Witchcraft can also facilitate self-healing. "It's helped me deal with a lot of my inner traumas and a lot of my childhood trauma," Thorn said. "I don't think I would truly understand myself if I didn't get into witchcraft."
Thorn explained that witches will often identify with a specific niche. Thorn is a nature witch, because a majority of their practice revolves around working with nature spirits and the elements. A kitchen witch, on the other hand, might incorporate ingredients with metaphysical properties into their cooking. When used with intent, herbs like bay leaves are said to attract prosperity, abundance and health.
Regardless of their niche, real life witches are very different from those portrayed in books, movies and TV shows.
"One of the biggest misconceptions is that people see witches do curses and hexes, but the majority of us don't," Thorn said. "They think that we're evil, that we're devil worshipers, but most of us don't even believe in the devil."
A lot of witches believe that what you put out into the universe comes back at you, sometimes even threefold, Jacobson explained. They typically won't do spells that could put another person in harm's way.
Far from hiding in the shadows, most witches are very open about what they do and encourage questions.
"You don't have to be afraid of it. You can be curious about it and not dabble in it," she said. "But if you're afraid or you have questions, seek out practitioners that can help you."
With the help of social media, witchcraft is starting to hit the mainstream. But judging from the stores and classes alone, Minnesotans have been interested in the practice for years.
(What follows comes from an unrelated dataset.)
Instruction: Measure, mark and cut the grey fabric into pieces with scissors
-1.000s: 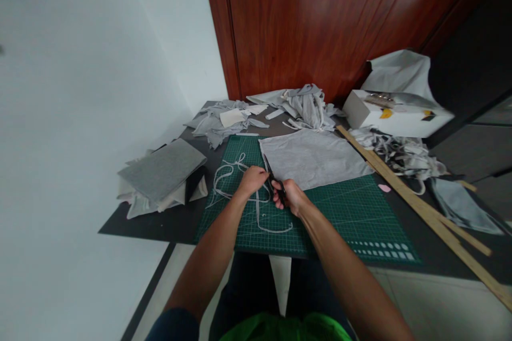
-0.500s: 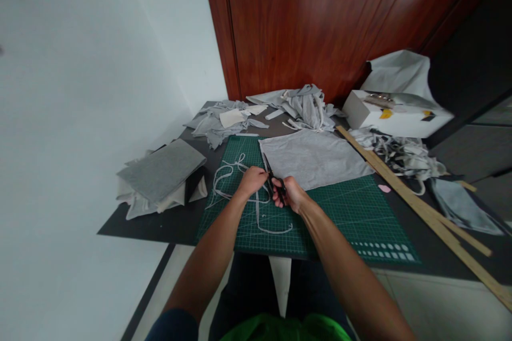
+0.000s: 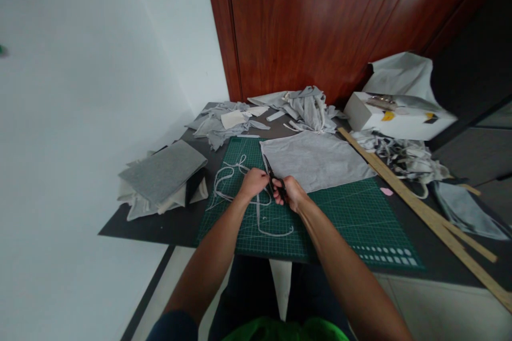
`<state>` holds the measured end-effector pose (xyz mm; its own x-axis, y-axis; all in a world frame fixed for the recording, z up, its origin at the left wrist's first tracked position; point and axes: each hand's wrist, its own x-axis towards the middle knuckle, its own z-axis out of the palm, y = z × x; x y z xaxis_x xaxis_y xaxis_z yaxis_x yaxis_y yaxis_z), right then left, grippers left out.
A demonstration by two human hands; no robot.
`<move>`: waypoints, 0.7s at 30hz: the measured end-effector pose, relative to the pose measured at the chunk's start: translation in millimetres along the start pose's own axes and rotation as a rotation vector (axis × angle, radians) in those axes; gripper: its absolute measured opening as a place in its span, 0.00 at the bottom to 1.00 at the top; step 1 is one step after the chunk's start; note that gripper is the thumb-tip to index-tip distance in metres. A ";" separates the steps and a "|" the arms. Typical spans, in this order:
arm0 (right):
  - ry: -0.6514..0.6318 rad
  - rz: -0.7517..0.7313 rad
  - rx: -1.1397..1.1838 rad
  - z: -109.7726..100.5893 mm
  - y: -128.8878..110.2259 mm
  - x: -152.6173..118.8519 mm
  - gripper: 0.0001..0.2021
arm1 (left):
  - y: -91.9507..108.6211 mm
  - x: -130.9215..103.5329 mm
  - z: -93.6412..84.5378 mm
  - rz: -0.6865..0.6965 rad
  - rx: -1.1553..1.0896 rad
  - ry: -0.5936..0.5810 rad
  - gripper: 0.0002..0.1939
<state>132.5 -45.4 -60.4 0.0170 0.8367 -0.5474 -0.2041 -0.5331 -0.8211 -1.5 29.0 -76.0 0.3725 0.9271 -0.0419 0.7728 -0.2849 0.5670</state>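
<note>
My right hand [image 3: 290, 193] grips a pair of black scissors [image 3: 281, 186] by the handles. Their blades point away from me, over the left edge of a light grey cloth piece [image 3: 320, 157]. Close beside the blades, my left hand [image 3: 256, 183] is closed in a pinch. A thin pale grey cord [image 3: 258, 218] runs out from under it, and the pinched end is mostly hidden by the fingers. More of the cord lies in loops left of that hand on the green cutting mat [image 3: 344, 213].
Folded grey fabric [image 3: 164, 170] is stacked at the left. Fabric scraps [image 3: 218, 122] and a crumpled grey cloth heap [image 3: 310, 106] lie at the back. To the right are long wooden rulers [image 3: 416, 202], a white box [image 3: 400, 117], tangled strips [image 3: 412, 157] and a small pink piece [image 3: 386, 191].
My left hand has shifted very slightly right, toward the scissors. The scissors and cloth look almost the same, and the whole view has moved a little.
</note>
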 end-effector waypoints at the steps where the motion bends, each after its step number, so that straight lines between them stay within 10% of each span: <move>1: -0.008 -0.003 0.010 -0.8 -0.1 -0.2 0.13 | 2.2 -1.1 -0.1 -0.019 0.014 0.003 0.16; 8: -0.185 -0.025 0.050 -25.8 3.9 -29.7 0.13 | 19.0 -9.3 -6.6 -0.136 0.137 0.031 0.14; 14: -0.127 -0.146 -0.007 -54.6 6.1 -63.1 0.14 | 44.9 -13.7 -7.0 -0.015 0.340 0.326 0.15; 18: 0.025 -0.193 0.034 -61.0 4.8 -67.0 0.13 | 60.9 -1.3 17.8 0.359 0.377 0.168 0.18; 21: 0.117 -0.225 0.077 -66.7 5.7 -64.9 0.12 | 64.2 8.6 39.9 0.380 0.384 0.031 0.28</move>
<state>195.5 -111.0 -40.3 0.1822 0.9105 -0.3713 -0.2562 -0.3206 -0.9119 71.9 8.9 -72.8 0.6516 0.7464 0.1354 0.7208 -0.6648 0.1960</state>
Enchanted Boutique opened its doors in 2014. The store carries witchy goods, from divination tools, like pendulums and tarot decks, to incense burners. It also offers tarot and psychic readings, reiki, essential oil sessions and ongoing classes for beginning and seasoned witches.
Kim Claggett, who frequents Enchanted Boutique, recently attended a series of Witchcraft 101 classes taught by Thorn. Claggett grew up in a Lutheran household, but never felt a strong connection to the faith. Thorn's classes helped her tap into a different kind of spirituality, she explained.
"It's opened me up to embracing the things that I'm interested in, and the metaphysical in general," Claggett said. "It's enhancing my desire to do more, and to learn more about who I am as a witch."
But even if you don't identify as a witch, you can still try your hand at the craft. There's a spell bar at Jacobson's Midwest Witchery & Healing, a tradition she brought home from fellow witches on the East Coast. Customers can set an intention — courage, fertility, protection, a new job. Then Jacobson selects herbs that customers grind in a mortar and pestle. The herbs are combined with crystals and placed into a bottle for you to take home.
These witchcraft shops also offer safe, inclusive spaces where Minnesota's expanding witch community can come together.
The Eye, a metaphysical supply store in Minneapolis, has been open since 2003, but took on its current name in 2021. It now has more new customers than ever, said owner Thraicie Hawkner.
"We have folks finding friendships that they might not have found elsewhere. We have folks getting emotional and spiritual support here," she said. "More than goods and services, I think we're providing community."